Your output should be the lines from the start of the data through the line containing "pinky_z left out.", exactly and nothing more.

Dataset content>
----

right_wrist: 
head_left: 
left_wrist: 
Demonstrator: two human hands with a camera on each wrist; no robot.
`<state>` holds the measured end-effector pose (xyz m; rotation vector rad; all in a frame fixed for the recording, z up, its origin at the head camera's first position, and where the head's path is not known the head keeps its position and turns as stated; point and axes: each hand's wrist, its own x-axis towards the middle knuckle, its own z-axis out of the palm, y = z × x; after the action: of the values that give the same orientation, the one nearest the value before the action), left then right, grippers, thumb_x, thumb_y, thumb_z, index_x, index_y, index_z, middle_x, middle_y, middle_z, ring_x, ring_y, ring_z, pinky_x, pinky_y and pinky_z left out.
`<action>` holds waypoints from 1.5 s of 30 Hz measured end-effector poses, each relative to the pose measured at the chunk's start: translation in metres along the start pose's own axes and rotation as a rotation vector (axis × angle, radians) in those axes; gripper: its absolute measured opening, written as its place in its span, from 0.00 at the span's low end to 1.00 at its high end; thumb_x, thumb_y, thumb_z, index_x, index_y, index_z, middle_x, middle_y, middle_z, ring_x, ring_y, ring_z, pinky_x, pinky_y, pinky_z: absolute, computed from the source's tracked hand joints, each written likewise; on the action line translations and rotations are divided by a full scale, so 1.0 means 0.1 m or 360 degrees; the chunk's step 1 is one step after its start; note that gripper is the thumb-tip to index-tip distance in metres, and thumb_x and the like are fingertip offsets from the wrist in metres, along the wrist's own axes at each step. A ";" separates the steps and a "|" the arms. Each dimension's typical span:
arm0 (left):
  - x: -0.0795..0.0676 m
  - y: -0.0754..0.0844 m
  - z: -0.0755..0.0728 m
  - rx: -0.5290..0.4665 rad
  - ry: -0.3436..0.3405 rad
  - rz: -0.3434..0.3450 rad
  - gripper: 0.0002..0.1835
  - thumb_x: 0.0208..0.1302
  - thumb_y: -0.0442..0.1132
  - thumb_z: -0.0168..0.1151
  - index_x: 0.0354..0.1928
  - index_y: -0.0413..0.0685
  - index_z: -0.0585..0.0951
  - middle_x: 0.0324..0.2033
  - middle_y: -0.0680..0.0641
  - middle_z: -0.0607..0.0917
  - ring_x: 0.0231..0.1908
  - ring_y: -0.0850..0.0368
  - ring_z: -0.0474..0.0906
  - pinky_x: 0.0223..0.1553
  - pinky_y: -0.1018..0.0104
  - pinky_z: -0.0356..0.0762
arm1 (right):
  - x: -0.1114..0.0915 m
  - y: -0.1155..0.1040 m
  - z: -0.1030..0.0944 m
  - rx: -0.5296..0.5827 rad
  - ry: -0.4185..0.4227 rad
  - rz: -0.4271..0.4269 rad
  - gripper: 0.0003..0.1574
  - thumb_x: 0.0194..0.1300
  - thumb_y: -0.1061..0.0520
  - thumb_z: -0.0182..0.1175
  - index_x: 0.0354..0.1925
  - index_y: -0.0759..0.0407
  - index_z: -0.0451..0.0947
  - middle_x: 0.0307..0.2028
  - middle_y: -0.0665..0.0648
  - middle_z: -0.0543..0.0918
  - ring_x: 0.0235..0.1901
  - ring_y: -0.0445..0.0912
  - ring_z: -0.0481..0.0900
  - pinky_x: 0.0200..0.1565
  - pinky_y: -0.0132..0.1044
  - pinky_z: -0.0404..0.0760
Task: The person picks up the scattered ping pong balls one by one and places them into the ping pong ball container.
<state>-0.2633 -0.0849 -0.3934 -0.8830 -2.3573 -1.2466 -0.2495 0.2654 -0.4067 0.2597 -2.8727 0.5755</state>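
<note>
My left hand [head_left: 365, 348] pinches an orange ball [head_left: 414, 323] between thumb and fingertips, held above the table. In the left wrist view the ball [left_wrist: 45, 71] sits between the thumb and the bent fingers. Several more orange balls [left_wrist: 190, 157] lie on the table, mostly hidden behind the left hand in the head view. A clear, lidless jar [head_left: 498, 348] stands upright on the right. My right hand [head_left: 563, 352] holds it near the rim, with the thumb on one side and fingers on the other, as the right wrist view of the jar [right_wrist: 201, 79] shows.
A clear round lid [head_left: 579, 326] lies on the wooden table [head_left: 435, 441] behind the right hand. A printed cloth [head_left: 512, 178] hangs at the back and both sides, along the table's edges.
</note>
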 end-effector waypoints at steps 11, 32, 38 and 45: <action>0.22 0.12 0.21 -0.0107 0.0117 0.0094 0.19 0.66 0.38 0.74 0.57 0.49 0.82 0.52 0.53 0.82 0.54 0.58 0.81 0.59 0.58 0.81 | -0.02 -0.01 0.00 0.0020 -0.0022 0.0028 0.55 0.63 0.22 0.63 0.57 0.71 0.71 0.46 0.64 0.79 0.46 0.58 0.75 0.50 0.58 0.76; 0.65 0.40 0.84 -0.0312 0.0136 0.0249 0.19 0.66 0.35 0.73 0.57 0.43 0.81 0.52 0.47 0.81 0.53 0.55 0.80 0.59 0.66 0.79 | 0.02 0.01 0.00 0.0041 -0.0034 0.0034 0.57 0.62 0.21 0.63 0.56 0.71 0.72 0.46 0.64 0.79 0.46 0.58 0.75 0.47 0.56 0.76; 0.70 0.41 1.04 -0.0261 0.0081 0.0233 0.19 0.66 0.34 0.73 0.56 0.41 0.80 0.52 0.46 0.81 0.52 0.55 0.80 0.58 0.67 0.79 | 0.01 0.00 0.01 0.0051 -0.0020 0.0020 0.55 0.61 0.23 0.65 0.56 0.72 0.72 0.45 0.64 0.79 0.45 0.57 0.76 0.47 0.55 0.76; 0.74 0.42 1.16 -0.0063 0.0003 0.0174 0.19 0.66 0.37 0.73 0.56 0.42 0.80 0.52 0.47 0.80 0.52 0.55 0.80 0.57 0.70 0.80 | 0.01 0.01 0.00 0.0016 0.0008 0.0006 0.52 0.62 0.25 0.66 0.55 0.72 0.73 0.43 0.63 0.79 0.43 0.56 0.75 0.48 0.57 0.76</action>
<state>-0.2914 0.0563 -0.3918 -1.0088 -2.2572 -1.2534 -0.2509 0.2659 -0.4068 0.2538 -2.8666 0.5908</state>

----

Exercise result>
right_wrist: 
head_left: 
left_wrist: 
Demonstrator: two human hands with a camera on each wrist; no robot.
`<state>` holds the measured end-effector pose (xyz m; rotation vector rad; all in a frame fixed for the recording, z up, its origin at the head camera's first position, and where the head's path is not known the head keeps its position and turns as stated; point and axes: each hand's wrist, its own x-axis towards the middle knuckle, its own z-axis out of the palm, y = z × x; after the action: of the values that give the same orientation, the one nearest the value before the action), left then right, grippers, thumb_x, thumb_y, thumb_z, index_x, index_y, index_z, middle_x, middle_y, middle_z, ring_x, ring_y, ring_z, pinky_x, pinky_y and pinky_z left out.

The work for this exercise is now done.